Unfortunately, AT&T’s answers—which we first spotted on TUAW and later confirmed directly with AT&T—include some bad news. As an AT&T spokesperson told Macworld:
On the iPad plans, a customer will need to be currently using the autorenewing unlimited 3G plan on their iPad on [June 7]. After that date, the two data options customers can choose from (and switch between...and only use when they need...etc.) are the 250MB and 2GB plans.
In other words, the $15, 250MB iPad-data plan will continue to be available, and you still won't be required to sign a long-term contract. But unless you've activated the $30 unlimited-data plan for the iPad before June 7, you lose your eligibility for it. And even if you have activated that plan in time, unless you’ve set up your account to auto-renew, you lose your eligibility at the end of your billing period—the next time you activate service, you’ll be limited to the new plans.
So much for an on-demand, no-contract, unlimited-data plan. In fact, by forcing you to activate the plan before June 7, and requiring you to keep paying for it every month, AT&T is essentially requiring a de facto contract—at least if you want to maintain eligibility for the very plan that may have sold you on buying the iPad in the first place.

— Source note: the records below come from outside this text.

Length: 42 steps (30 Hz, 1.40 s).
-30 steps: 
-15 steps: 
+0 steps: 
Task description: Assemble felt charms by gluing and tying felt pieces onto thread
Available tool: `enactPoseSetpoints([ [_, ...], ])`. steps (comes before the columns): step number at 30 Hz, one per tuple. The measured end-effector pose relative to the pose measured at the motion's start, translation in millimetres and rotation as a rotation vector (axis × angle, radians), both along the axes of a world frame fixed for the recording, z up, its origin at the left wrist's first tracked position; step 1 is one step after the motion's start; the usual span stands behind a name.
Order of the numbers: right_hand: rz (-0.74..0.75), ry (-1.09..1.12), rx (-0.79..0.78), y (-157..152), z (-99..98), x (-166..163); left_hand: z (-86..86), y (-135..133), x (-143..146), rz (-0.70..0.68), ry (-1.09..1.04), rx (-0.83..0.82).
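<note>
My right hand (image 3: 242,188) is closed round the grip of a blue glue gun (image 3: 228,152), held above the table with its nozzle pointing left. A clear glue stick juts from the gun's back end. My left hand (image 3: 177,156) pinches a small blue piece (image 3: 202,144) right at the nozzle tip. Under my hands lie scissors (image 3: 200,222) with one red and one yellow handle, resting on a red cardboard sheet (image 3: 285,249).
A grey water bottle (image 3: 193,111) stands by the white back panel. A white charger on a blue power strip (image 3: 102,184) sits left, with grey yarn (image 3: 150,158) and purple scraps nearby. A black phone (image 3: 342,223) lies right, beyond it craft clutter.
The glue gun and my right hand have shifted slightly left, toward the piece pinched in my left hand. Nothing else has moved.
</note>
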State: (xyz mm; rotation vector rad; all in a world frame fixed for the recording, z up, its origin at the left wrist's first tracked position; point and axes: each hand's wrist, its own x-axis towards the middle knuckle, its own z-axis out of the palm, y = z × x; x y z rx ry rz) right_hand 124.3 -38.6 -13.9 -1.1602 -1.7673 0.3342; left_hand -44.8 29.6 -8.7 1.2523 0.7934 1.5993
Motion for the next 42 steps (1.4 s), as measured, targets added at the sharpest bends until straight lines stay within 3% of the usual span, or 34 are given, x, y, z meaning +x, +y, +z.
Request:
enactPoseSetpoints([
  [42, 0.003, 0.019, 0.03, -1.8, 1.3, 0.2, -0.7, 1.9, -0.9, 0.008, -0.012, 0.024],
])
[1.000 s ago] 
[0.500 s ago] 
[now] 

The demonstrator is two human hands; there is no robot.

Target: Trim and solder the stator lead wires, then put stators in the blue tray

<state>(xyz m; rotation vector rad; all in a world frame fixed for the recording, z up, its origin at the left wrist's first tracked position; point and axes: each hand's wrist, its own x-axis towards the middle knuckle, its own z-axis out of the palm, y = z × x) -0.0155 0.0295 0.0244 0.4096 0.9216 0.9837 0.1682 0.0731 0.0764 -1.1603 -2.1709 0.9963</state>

(And what about people who ordered a 3G-equipped iPad before today, under the assumption they'd be able to take advantage of the advertised unlimited-data plan, but won’t be receiving their iPad until after June 7? They won’t even get the opportunity to activate their service now to lock in that plan.)
Don’t get me wrong: As I mentioned above, I think the new plans are largely fair. And AT&T has the right to change the company’s data-plan offerings for new customers at any time. My beef is with the bait-and-switch nature of these changes as they apply to people who have already purchased an iPad. Part of AT&T’s (and Apple’s) pitch for the 3G model was, “We’ve got something really unique: an unlimited-data option that's reasonably priced and can be activated and deactivated whenever you want, no contract required.” That’s no longer the case, just over a month after the iPad with 3G shipped.
Now, you might be thinking, “It’s not as if people can’t get a data plan for their iPad. The new plans are just different. Heck, for some people, they’re actually a better deal.” That's a valid point: An iPad owner who uses more than 250MB of 3G data, but less than 2GB, in a month will pay less ($25 versus $30) under the new plans. And it’s also true that many users don’t need more than 2GB of data in a month...for now. But what about those who do, and bought the iPad with such needs in mind? Or what about a year from now, when even more media is streamed over the Internet?
But such debates are beside the point. It doesn’t matter how many (or how few) people will be adversely be affected by these changes. What matters is that AT&T and—by extension—Apple told consumers exactly what they would be getting by purchasing an 3G-equipped iPad, and AT&T is now changing part of the deal after the fact. AT&T should honor those sales-pitch promises for anyone who purchased an 3G-equipped iPad before Wednesday’s announcement. And Apple should make sure that happens. But I won’t be holding my breath.